SHARANTIJ: Final Thoughts | Do you think news can be sustained and how do you see the news industry evolving particulary in Asia Pacific in the next 5 years? If you all going to look into the future and you have one prediction to make, what would it be?

JOEY: There will be a lot of geopolitical pressure in Asia, a lot of tension, but at the same time it will create a lot of demand. It will be a hard time, it will be a challenging time, but it will also be an exciting time. For all digital media companies of the future, 50% of them would have to be a tech companies. It’s impossible, in the foreseeable future, where we are just journalists. We create the content but we have to understand the distribution, we have to understand the product, and we have to understand the monetization as well. It’s gonna become much more challenging but at the same time much more diverse and much more exciting in the sense that we gonna be all journalists, and specialists across all the tech, data, services, and content fields.

ROSS: I’m encouraged by some of the long-form storytelling. A lot of the elements of the news industry are because of the nature of news content. It’s very short, it’s very fast, it has – what we call in the academic – a very short half-life. The value of the story today may be whatever advertising generates, the value of the story five days from now is zero generally. There’s a fundamental problem in breaking high-velocity news coverage and it’s high cost often to do.

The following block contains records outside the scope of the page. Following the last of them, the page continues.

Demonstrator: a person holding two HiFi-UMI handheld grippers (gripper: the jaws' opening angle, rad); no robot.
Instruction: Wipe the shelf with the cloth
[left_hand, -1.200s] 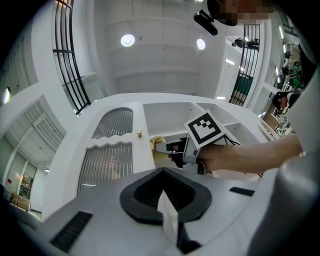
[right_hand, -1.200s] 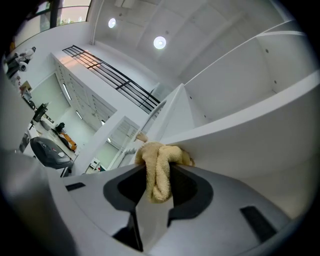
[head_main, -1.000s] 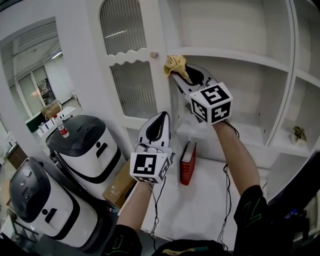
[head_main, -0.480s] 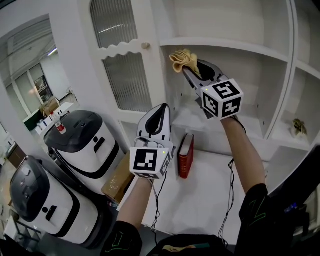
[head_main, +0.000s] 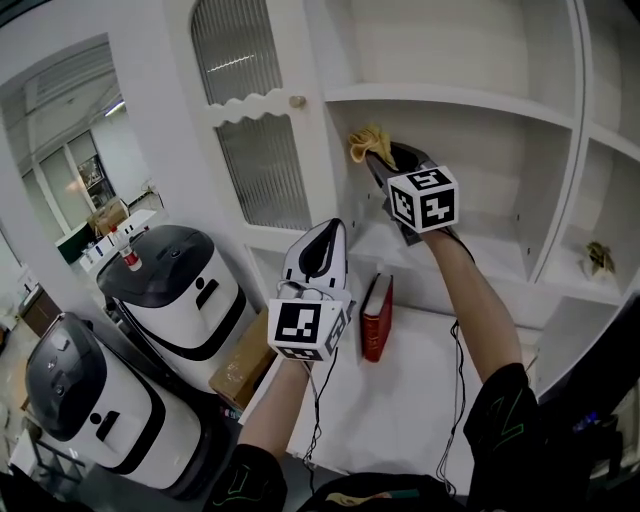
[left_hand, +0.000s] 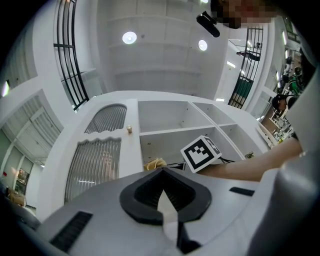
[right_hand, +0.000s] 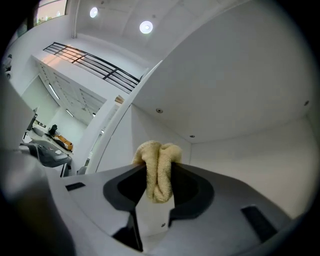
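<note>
Most of the cloth (right_hand: 159, 172) sat buried between the jaws of the right claw (head_main: 376, 158); only its bunched top showed. We could not tell whether it touched the shelf (head_main: 450, 97) above. The cardboard box (head_main: 238, 370) ran behind the left forearm (head_main: 280, 400), its right end hidden. The nearer white machine (head_main: 95, 420) was cut off by the bottom edge. A small brownish thing (head_main: 600, 262) on the right-hand shelf (head_main: 585, 292) was too small to name.

A red hardback book (head_main: 377, 318) stands upright just below centre; two white-and-black rounded machines (head_main: 175, 290) sit at eight o'clock, a brown cardboard box (head_main: 240, 368) at seven.
</note>
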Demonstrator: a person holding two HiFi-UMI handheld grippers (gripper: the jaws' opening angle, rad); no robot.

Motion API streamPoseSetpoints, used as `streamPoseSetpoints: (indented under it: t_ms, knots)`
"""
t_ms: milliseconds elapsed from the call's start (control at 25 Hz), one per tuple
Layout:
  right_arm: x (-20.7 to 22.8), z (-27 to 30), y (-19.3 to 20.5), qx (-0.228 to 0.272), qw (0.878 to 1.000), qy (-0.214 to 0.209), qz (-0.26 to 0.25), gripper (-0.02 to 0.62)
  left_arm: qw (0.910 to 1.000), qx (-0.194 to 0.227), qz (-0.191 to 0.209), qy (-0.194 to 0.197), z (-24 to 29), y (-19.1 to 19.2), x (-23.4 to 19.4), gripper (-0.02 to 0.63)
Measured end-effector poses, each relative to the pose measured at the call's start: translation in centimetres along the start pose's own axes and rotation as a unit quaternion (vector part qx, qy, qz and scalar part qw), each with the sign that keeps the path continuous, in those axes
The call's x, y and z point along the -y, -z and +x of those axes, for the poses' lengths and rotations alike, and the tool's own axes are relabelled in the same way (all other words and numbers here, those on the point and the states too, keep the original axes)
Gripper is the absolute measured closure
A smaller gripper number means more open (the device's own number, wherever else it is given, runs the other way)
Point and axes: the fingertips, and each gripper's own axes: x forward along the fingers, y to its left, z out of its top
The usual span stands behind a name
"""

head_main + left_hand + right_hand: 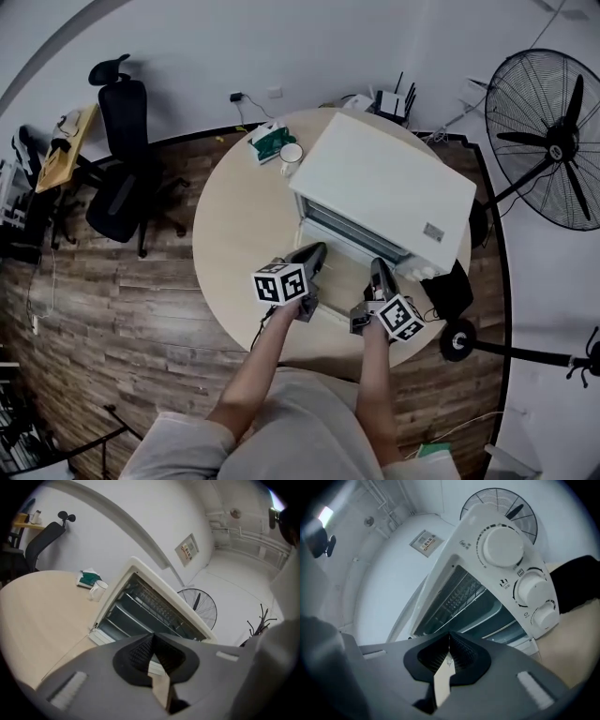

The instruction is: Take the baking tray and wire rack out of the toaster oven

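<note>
Left gripper (316,253) and right gripper (378,268) are both held over the near part of the round tabletop (234,234), each in one of the person's hands, with the marker cubes toward the person and the tips toward the front of the white toaster oven (384,187). Both are shut: in the left gripper view the ribbed black pads of the left gripper (153,635) meet at the tip with nothing clamped between them, and in the right gripper view the right gripper (449,634) is pinched together empty in the same way. They sit side by side, close to the oven's front but not touching it. The oven stands on the far right part of the tabletop, its cavity facing the person. The wire rack (459,596) sits inside, high in the cavity, and it also shows in the left gripper view (157,603). Below it, pale horizontal edges cross the dark interior, but the baking tray cannot be told from them for certain. Three white knobs (502,545) run down the oven's right side. Left of the oven stand a white mug (292,153) and a green-and-white pack (270,141). A standing fan (553,141) and a black office chair (122,159) are on the wooden floor.
</note>
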Motion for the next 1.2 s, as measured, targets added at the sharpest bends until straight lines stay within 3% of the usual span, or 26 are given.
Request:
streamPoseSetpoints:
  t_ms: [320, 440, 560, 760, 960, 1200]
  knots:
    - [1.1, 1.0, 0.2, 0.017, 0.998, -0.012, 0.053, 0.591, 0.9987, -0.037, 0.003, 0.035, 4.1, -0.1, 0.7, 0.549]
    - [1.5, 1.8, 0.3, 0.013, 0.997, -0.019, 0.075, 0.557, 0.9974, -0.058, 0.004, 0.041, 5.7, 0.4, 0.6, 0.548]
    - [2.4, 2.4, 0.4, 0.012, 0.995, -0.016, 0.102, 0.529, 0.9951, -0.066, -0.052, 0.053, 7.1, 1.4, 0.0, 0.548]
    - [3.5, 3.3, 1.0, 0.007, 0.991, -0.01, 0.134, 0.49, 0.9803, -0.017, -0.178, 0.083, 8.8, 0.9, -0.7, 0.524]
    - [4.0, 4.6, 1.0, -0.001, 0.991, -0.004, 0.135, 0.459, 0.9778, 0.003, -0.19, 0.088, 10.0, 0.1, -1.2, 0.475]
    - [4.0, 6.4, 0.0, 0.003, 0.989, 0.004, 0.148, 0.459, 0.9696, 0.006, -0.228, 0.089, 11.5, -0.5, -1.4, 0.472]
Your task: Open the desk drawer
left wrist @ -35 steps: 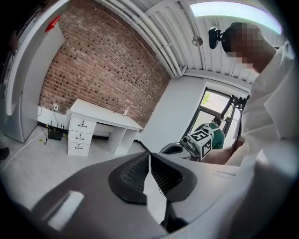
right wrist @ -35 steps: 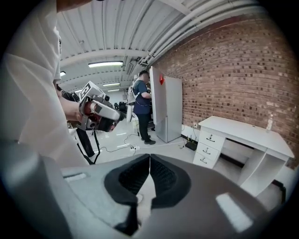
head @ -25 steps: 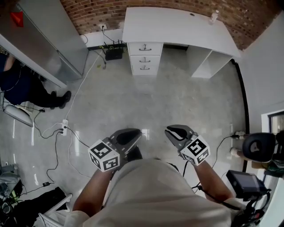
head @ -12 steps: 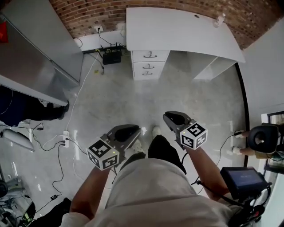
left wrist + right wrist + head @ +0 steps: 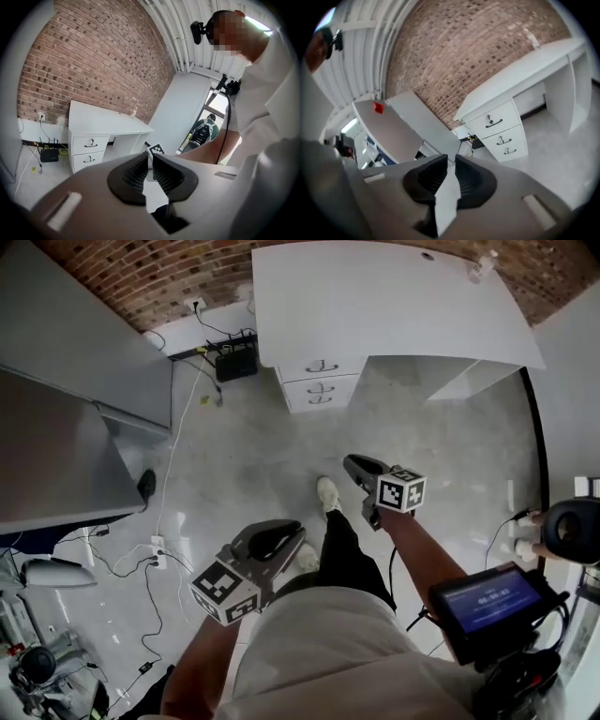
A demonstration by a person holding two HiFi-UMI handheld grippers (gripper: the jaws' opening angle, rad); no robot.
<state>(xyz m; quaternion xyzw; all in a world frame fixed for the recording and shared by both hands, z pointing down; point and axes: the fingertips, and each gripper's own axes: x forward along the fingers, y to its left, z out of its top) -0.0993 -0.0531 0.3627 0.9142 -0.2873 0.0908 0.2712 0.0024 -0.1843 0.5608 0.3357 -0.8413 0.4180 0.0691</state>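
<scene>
— What stands on the floor [image 5: 234, 456]?
— It's pale and glossy. A white desk [image 5: 375, 296] at top centre, a black box [image 5: 235, 363] just left of it, and a power strip [image 5: 157, 547] with cables at lower left.
— On the desk?
— A small bottle [image 5: 483, 263], upper right.

smooth matt white desk with drawers [image 5: 375, 296], dark metal drawer handles [image 5: 322, 366], rough red brick wall [image 5: 159, 277], glossy polished pale grey floor [image 5: 244, 456]

- Left gripper [image 5: 294, 531]: jaws drawn close with only a slit between them, nothing held; well short of the desk [image 5: 375, 296].
- Right gripper [image 5: 353, 465]: jaws likewise close, empty; nearer the desk, pointing towards it.
- Right forearm [image 5: 422, 554]: stretched towards the desk.
- Left forearm [image 5: 202, 652]: farther from the desk.
</scene>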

But I’m encouraged to look at things that are – for lack of a better word – slower, longer, higher costs, higher investments, long-form documentaries. On the mainland, we have young people telling long stories either in short live items or in a long-going TikTok but they are serialized. I’m encouraged by young people embracing platforms to tell significant stories. The news itself will continue. The demand for the news in the region will skyrocket, if it hasn’t already started, in the next two years or so. But I’m encouraged in the long form.

RITU: I think the future will be far more visual. I think consumer-format behavior will be dictated by big platforms and social media and news will have to adapt to that. We have to work very closely with technology to be able eventually to get audiences to your side. There has to be so much more unique ground reporting — getting stories that nobody else is getting. I think It’s gonna be visual. It’s gonna be shorter contrarian to what Ross has to say. 

It’ll have to be a participative process with audiences rather than have to be truth holders. We have to become truth seekers in partnership with our audiences.

BYRON: Two data points that stuck out to me: 82% of consumers believe that news is essential to a functional society, and 76% of consumers were worried about misinformation. Normal people value news. Normal people are very aware of the problem of misinformation. That gives me hope for the future of news in this region.

We may be at the peak of the influence of big tech companies on news. Regulation is happening across the world. User habits are changing, we saw a decrease in user numbers on Facebook. My hope and belief are that the market power of big tech platforms because it is at its peak, would be at the benefit of the media industry.

NAKA: Some of the interesting stories I heard in the course of conducting the interview: To catch the big wave of change you have to be aware of the small waves that are happening. These could be very small changes that won’t get picked up.

We all know that tech is going to be a key component of the industry moving forward. Journalists or anybody who’s working in the media industry need to realize that “How do we start thinking fully digitally to make this pivot fully that has been accelerated during the pandemic?” Anybody could be thinking that way. We can start making changes at any level.